Labor stalwart warns Greens will ‘walk away’
ABCUpdated February 21, 2013, 9:40 am
ABC © Enlarge photo
A senior Federal Labor MP warns the Greens will walk away from Tasmania’s minority government and blame Labor for its demise.
Federal Labor MPs and the Greens have been trading blows since the, announced on Tuesday her party’s relationship with the Government was effectively over.
Tasmania’s Premier, Lara Giddings and acting Tasmanian Greens leader Tim Morris say the federal rift will not destabilise the Tasmanian power-sharing arrangement with Labor.
But long-serving MP Dick Adams says the State Government needs to be careful in its dealings with the Greens.
“The state Labor Party here will want to be very careful because I should imagine the Greens will do exactly the same as what they’re doing to Federal Labor,” he said.

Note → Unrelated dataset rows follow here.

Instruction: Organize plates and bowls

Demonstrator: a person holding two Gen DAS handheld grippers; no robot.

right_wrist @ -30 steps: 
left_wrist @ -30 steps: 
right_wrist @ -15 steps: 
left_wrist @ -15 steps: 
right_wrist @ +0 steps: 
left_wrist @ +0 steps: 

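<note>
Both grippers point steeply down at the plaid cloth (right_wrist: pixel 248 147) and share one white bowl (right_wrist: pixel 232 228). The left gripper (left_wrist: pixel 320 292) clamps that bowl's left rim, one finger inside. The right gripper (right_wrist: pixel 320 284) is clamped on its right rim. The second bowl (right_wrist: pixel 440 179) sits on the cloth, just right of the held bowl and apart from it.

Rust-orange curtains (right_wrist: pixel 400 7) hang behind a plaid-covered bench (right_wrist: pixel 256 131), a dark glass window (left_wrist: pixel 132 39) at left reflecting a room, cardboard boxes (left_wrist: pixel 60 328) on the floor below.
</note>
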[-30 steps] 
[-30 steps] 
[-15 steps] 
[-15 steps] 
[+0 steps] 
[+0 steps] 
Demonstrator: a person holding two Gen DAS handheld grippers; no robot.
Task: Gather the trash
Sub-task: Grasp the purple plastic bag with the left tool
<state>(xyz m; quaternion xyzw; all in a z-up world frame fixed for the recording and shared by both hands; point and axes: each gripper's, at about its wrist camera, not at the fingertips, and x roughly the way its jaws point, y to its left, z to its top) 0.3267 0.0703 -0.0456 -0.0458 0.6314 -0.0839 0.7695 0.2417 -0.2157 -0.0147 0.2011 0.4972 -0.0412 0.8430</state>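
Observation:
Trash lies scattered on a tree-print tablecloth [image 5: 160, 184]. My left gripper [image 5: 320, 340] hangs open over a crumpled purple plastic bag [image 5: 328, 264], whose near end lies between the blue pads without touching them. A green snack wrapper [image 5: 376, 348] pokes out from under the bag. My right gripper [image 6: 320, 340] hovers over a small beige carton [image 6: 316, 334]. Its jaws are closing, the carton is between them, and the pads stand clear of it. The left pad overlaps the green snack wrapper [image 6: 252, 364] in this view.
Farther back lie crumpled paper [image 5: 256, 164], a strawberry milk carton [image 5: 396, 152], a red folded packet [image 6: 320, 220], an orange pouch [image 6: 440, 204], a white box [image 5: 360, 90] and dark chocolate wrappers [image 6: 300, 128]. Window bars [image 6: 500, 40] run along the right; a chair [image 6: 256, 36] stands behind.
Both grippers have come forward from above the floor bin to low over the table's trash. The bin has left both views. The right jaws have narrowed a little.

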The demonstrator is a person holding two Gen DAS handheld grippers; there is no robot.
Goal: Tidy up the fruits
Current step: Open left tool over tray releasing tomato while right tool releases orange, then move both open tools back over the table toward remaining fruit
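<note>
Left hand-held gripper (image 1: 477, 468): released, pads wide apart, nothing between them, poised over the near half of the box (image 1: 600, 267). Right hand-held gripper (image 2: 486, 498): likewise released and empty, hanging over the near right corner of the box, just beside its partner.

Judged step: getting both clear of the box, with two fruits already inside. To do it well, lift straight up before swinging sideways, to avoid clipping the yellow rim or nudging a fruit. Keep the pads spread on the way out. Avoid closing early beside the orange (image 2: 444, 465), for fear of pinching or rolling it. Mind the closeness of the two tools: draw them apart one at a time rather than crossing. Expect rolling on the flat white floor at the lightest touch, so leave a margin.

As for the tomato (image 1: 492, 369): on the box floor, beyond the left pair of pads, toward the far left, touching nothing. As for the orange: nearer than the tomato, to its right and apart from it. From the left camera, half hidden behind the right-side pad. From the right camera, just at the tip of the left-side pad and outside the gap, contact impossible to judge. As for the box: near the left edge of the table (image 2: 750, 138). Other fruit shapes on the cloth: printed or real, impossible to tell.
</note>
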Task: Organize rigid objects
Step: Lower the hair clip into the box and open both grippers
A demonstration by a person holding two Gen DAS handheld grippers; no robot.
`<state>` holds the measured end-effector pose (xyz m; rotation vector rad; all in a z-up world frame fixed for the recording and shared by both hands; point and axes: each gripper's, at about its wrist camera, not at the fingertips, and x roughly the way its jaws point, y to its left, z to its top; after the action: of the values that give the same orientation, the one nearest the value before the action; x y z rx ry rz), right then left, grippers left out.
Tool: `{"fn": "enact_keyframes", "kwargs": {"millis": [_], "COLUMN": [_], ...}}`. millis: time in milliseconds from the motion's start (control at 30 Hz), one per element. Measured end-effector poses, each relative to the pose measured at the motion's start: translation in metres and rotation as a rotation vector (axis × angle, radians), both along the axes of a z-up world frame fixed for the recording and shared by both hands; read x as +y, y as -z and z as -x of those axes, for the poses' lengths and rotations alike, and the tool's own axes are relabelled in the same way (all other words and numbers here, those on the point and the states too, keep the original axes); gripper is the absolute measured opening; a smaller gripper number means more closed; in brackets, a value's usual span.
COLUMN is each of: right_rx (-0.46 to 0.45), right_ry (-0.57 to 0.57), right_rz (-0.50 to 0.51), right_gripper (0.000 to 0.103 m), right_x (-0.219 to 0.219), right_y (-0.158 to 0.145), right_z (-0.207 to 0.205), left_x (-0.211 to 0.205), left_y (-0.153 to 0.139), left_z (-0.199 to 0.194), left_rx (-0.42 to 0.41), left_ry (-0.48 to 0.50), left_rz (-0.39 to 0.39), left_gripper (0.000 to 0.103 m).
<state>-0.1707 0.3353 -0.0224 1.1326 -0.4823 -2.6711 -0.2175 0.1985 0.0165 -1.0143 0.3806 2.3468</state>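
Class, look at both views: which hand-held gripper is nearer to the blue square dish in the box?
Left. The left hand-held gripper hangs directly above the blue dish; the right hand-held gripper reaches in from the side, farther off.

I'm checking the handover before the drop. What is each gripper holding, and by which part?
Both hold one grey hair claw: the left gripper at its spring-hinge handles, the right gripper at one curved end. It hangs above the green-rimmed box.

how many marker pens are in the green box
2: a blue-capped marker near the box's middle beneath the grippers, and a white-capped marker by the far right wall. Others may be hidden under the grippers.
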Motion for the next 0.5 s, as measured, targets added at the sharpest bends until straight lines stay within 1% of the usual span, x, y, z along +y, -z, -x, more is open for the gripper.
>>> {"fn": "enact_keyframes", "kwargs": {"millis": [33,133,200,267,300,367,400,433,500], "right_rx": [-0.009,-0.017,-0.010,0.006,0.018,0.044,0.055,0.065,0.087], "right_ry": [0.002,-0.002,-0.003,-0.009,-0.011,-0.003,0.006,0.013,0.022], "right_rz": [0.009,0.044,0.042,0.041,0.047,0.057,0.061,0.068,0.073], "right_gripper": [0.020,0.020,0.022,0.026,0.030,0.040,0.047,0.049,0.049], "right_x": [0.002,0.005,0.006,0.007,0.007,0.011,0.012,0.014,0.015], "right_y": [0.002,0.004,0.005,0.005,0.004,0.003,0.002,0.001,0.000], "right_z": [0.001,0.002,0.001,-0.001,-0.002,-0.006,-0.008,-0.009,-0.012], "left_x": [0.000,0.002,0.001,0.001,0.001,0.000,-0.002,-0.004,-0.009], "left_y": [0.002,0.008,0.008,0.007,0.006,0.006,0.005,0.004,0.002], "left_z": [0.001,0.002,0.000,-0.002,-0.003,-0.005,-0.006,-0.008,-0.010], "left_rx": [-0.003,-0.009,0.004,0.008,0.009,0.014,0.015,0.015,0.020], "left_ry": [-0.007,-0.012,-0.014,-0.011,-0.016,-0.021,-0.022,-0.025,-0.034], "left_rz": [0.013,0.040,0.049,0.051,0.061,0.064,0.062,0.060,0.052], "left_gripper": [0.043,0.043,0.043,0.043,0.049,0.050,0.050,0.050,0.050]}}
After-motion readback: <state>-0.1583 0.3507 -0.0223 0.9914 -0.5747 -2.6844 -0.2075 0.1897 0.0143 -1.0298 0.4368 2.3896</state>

“We’ve just seen what they’ve done here, they’ve walked away from other agreements in the past, this seems to be their tactic.”
“State Labor ought to be very conscience of that.”
In ending the federal Greens deal, Senator Milne cited a string of Government decisions, including its refusal to redesign the mining tax and nominate Tasmania’s Tarkine region for national heritage listing.
But Premier Lara Giddings says her agreement with the Greens is solid.
She told the National Press Club on Wednesday it was difficult to draw comparisons with the federal arrangement.
“Julia Gillard didn’t just have the Greens to form a relationship with; she had Andrew Wilkie, of course, and Rob Oakshott and other individuals in the Parliament,” Ms Giddings said.
“So it’s not as easy to make a direct parallel between what we have done and what she has done.”
The Premier says Tasmanian Labor’s alliance with the minority party differs from Federal Labor’s.
“We have two Green ministers in our Cabinet, they hold the responsibility and power of Government, they have to conduct themselves appropriately and responsibly as Cabinet ministers.
“They also know the power of stability and we’re determined to show that minority government can be stable.”
But state Opposition Leader Will Hodgman is not expecting a political divorce anytime soon.
“They’re joined at the hip, they are very much a coalition.”